Correlation Between Fidelity 500 and Indie Semiconductor

Specify exactly 2 symbols:
Can any of the company-specific risk be diversified away by investing in both Fidelity 500 and Indie Semiconductor at the same time? Although using a correlation coefficient on its own may not help to predict future stock returns, this module helps to understand the diversifiable risk of combining Fidelity 500 and Indie Semiconductor into the same portfolio, which is an essential part of the fundamental portfolio management process.
By analyzing existing cross correlation between Fidelity 500 Index and indie Semiconductor, you can compare the effects of market volatilities on Fidelity 500 and Indie Semiconductor and check how they will diversify away market risk if combined in the same portfolio for a given time horizon. You can also utilize pair trading strategies of matching a long position in Fidelity 500 with a short position of Indie Semiconductor. Check out your portfolio center. Please also check ongoing floating volatility patterns of Fidelity 500 and Indie Semiconductor.

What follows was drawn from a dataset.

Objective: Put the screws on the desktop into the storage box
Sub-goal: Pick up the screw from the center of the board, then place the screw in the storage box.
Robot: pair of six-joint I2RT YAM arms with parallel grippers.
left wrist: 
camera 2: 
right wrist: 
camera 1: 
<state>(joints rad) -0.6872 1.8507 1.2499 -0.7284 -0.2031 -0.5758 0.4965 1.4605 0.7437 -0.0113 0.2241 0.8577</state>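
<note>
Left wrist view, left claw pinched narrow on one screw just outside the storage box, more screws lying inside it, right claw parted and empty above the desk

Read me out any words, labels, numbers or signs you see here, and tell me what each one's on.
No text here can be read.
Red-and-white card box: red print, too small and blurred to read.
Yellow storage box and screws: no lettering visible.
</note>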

Diversification Opportunities for Fidelity 500 and Indie Semiconductor

-0.03
  Correlation Coefficient

Good diversification

The 3 months correlation between Fidelity and Indie is -0.03. Overlapping area represents the amount of risk that can be diversified away by holding Fidelity 500 Index and indie Semiconductor in the same portfolio, assuming nothing else is changed. The correlation between historical prices or returns on indie Semiconductor and Fidelity 500 is a relative statistical measure of the degree to which these equity instruments tend to move together. The correlation coefficient measures the extent to which returns on Fidelity 500 Index are associated (or correlated) with Indie Semiconductor. Values of the correlation coefficient range from -1 to +1, where. The correlation of zero (0) is possible when the price movement of indie Semiconductor has no effect on the direction of Fidelity 500 i.e., Fidelity 500 and Indie Semiconductor go up and down completely randomly.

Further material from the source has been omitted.